Bishop urges Chinese Catholics to defend 'rights and dignity'
Call as government continues to take down church crosses
A cross is removed from a Protestant church in Wenzhou
ucanews.com reporter, Hong Kong
August 4, 2014
Bishop Vincent Zhu Waifang of Wenzhou has written an open letter to Catholics in the diocese, asking them to defend their "rights and dignity" amid a government-operated cross demolition campaign.
The bishop apologized for his "belated letter," which came five months after the demolition of the Protestant Sanjiang Church in March drew international concern.
Bishop Zhu, who heads the open Catholic community, said he was "shocked, perplexed and could not understand" the current cross demolition campaign despite living through earlier "storms that were more severe and more fierce".

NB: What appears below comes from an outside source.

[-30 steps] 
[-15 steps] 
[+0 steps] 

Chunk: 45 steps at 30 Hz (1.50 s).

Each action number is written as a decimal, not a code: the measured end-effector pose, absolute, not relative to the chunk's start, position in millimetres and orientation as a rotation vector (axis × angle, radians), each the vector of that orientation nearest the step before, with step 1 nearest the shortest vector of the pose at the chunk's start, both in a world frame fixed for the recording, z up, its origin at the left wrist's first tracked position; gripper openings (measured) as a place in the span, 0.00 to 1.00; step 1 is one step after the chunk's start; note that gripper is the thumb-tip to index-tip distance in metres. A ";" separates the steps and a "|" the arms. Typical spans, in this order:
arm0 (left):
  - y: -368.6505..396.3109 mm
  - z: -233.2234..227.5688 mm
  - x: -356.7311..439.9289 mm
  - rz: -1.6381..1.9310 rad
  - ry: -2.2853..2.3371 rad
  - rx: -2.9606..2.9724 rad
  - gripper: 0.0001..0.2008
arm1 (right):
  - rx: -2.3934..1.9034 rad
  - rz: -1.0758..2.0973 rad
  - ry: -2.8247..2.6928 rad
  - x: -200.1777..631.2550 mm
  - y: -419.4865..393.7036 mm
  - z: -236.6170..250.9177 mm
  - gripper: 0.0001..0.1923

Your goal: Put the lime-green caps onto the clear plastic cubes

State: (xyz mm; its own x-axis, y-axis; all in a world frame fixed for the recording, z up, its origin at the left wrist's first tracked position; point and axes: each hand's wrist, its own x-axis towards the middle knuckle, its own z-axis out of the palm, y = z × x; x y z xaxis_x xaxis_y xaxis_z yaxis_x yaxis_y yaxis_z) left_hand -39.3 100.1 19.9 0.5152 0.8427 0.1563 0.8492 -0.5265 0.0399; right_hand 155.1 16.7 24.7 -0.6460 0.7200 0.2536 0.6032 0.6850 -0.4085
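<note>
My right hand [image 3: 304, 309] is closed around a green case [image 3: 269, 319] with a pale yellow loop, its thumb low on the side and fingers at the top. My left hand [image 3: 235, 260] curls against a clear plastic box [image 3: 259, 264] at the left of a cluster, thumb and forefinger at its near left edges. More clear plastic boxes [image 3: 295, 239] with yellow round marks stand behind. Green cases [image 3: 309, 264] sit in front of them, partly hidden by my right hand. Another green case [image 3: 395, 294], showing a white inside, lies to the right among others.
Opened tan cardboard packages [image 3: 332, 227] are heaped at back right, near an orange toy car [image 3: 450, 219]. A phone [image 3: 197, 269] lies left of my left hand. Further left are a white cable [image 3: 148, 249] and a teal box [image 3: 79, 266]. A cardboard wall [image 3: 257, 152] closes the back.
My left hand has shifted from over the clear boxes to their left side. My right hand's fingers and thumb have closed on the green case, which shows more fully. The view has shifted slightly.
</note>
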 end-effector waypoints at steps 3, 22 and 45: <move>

Bishop Zhu, 88, served in a "reform-through-labor" camp for 16 years during the cultural revolution and later was sentenced to prison from 1982 to 1988.
"I stayed silent and patient because I believed as some people said that this stormy campaign will blow away soon," but instead turned into a "wrong and unjust campaign", he said.
The bishop noted that the initiative began with the demolition illegal structures but spiraled out of control, leading to legal churches being demolished.
He said Christians should "defend our rights and dignity through our conscience, holding firm our belief".
In response to the demolition campaign, Bishop Zhu called on Catholics to pray the rosary daily, walk the Way of the Cross every Friday, and asked local priests to organize prayer services.
The bishop said he believed that frontline parish priests will have "wisdom from God to know how to handle the difficult situation".
The bishop's letter was received by Catholics in Wenzhou and spread virally through the internet over the weekend.
Soon after its release, a letter was posted on the diocesan website on Friday that demanded respect for the Christian faith and its images. The site was closed down the next day.
The council labeled the demolition campaign as "a tragic and ugly re-run of the Cultural Revolution".
Acknowledging some premises were illegally built, the council insisted that the issue could have been handled differently, not by forcible demolition.
While some people said the demolition was a reaction to the rapid development of Christianity, the priests argued that "underlying reason was due to the unreasonable political system and management … that could not satisfy the spiritual need of the people".
By July 31, at least 229 Christian churches were believed to have been demolished or had crosses removed during the campaign, with 25 churches in the Catholic open and underground communities affected.